Nardini poi solleva il problema della mancanza di un ‘dopo di noi’. “Critico anche che si preveda un diurno senza invece pensare agli anni futuri proprio delle persone che si abitueranno a quel luogo – commenta Nardini – che lo sentiranno una seconda casa e che se la patologia si aggraverà e avranno necessità di assistenza ulteriore dovranno trasferirsi in altre strutture vivendo ancora di più il senso di abbandono. Perché nel momento in cui saranno allettati o avranno un declino cognitivo e comportamentale se ne dovrà prendere cura la famiglia o dovranno farsi la lista d’attesa per entrare in una Rsa. Perché proprio quando avranno più bisogno, il diurno, non potrà più aiutarli. Non si poteva progettare una struttura che potesse essere la casa attuale e anche quella futura? Io avrei progettato un luogo pensando anche al dopo”.

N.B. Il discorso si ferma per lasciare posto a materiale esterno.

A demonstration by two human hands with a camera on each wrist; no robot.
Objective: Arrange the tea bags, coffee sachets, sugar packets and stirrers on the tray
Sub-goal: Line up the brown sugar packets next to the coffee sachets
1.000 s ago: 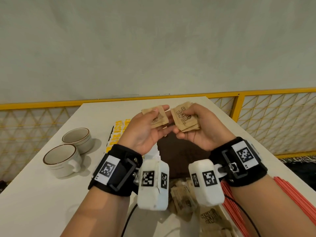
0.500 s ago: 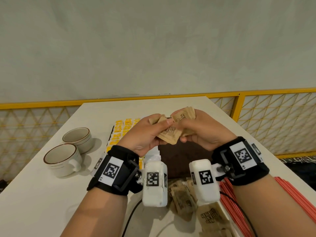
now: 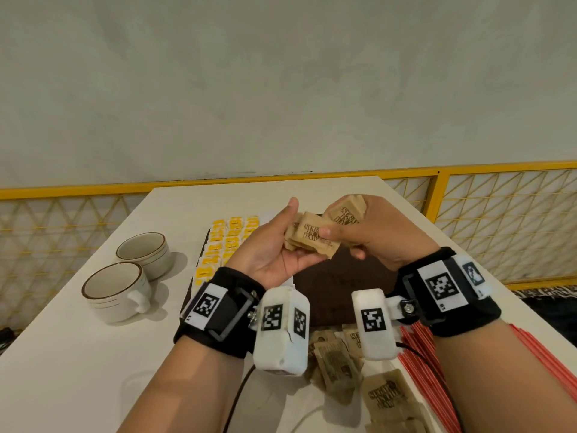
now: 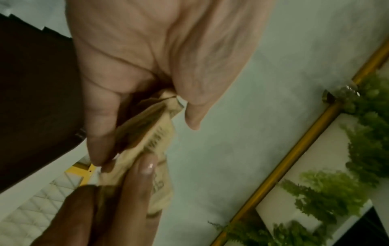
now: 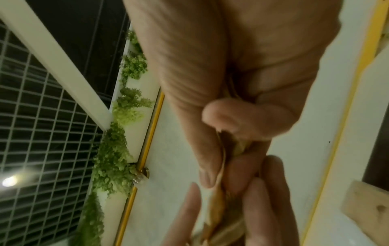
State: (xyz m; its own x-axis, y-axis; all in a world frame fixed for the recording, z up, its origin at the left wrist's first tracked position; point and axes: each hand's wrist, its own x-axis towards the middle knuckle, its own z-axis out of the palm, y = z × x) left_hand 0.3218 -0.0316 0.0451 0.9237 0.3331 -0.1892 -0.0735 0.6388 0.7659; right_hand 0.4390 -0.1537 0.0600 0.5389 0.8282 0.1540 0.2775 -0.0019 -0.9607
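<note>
- Your left hand is palm-up above the tray, fingers curled under a small stack of brown sugar packets, thumb lifted clear of the top one.
- Your right hand holds a second bunch of sugar packets in its curled fingers, while its thumb tip presses on the left stack's top packet. The two bunches touch.
- Judged step: squaring the two bunches into one before laying them on the dark tray.
- Risk: with the left thumb off, nothing of that hand pins the stack from above. If your right thumb lets go first, the top packet could slide off toward the near edge.
- Risk: the packets are fanned, not flush. Pushing the bunches together at an angle could crumple a corner or shed one.
- Yellow tea bags lie in rows on the tray's left part, under your left wrist. A dropped packet could land on them and upset the rows.
- More loose sugar packets lie on the table near you, red stirrers at near right. Your wrist units hang just over them, so lowering your forearms could scatter them.
- Two cups stand at left, well apart from your hands.
- The wrist views are blurred. Packet count cannot be told.
</note>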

“Sia chiaro, io non spingo per mandare gli anziani in Rsa, sogno ben altro – puntualizza Nardini – Mi auguro che possano restare nella loro casa per tutta la vita, che possano stare con i loro cari. Ma siamo sicuri che tutti abbiano la possibilità di farlo? E per chi non può? Non ci si pensa? Avere una struttura di questo tipo avrebbe permesso ai parenti di recarsi quotidianamente, anche più volte al giorno, da loro. Ecco, questo critico, critico la mancanza di visione futura, che non si pensi mai al dopo ma solo all’oggi. Io sono favorevole ad un diurno con all’interno anche il “ dopo di noi” perché gli anziani che si sono occupati dei propri figli disabili, e ce ne sono molti, vorrei potessero trascorrere l’ultima fase della loro vita in una struttura che possa accogliere loro e i loro figli e che possano andarsene sapendo che i loro figli continueranno a rimanere in quella struttura che per un periodo è stata la loro casa comune senza morire con il terrore di ciò che accadrà ai loro figli quando non vi saranno più. Per me questa è una priorità”.

Nardini poi conclude su quanto riferito da Mencone, esternazioni che avevano visto una risposta sui social in merito da parte del sindaco. “Credo che un sindaco, invece di attaccare una cittadina di 85 anni avrebbe fatto meglio a chiamarla per capire perché, un progetto nel quale lui crede molto non l’abbia soddisfatta – chiosa Nardini – Mi risulta che le stesse considerazioni gli fossero state mosse anche da altro erede durante la conferenza stampa sul diurno dell’estate scorsa. A quanto pare la signora Laura non è la sola a pensarla così e non credo che per un’intervista si aspettasse tutto questo clamore da parte del Sindaco, tutta questa polemica. Ma si sa, le critiche non sono mai gradite da parte del sindaco. Il mio è un progetto ambizioso? Si, lo è. O al Forte questo alto livello deve essere solo riservato al turismo e non ai servizi sociali per i nostri cittadini?”